Trump waits out grand jury as New York braces for protests
NEW YORK (AP) — Facing the possibility of criminal charges, Donald Trump waited it out in Florida on Tuesday as New York braced for disruptions that could follow an indictment.
Republican contenders in the 2024 race sized up the impact a prosecution could have on a campaign in which the former president is a leading contender.
Trump over the weekend claimed without evidence that he would be arrested on Tuesday, but there was no indication that prediction would come true.
A Manhattan grand jury did appear to take an important step forward on Monday by hearing from a witness favourable to Trump, presumably so prosecutors could ensure the panel had a chance to consider any testimony supporting his version of events.

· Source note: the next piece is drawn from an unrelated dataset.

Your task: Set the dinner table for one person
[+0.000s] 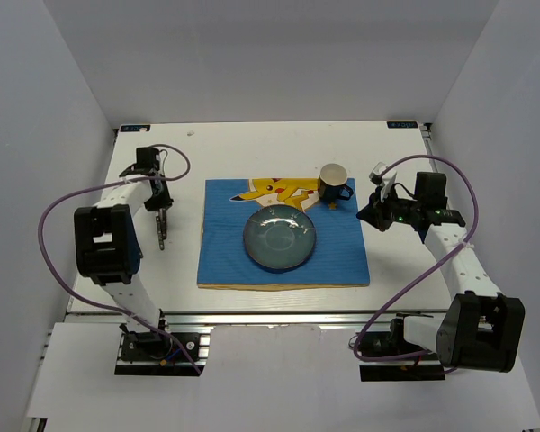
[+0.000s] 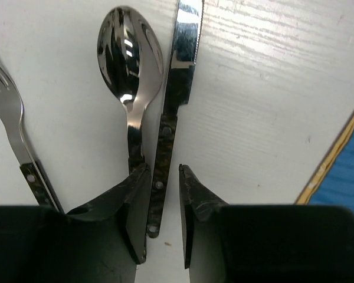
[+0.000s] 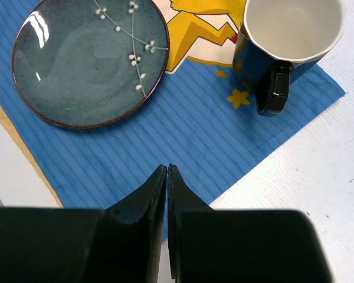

The next steps were unclear, and it was uncertain if additional witnesses might be summoned. But a city mindful of the riot by Trump loyalists at the US Capitol more than two years ago took steps to protect itself from any violence that could accompany the unprecedented prosecution of a former president.
New York officials have been monitoring online chatter of threats of varying specificity, but even as portable metal barricades were dropped off to safeguard streets and sidewalks, there were no immediate signs that Trump's calls for protests were being heeded.
On Tuesday morning, Manhattan court proceedings were temporarily halted by a bomb threat called in via 911, according to a court spokesman. That delayed the start of a hearing in a separate case, the New York attorney general's lawsuit accusing Trump and his company of a yearslong fraud scheme.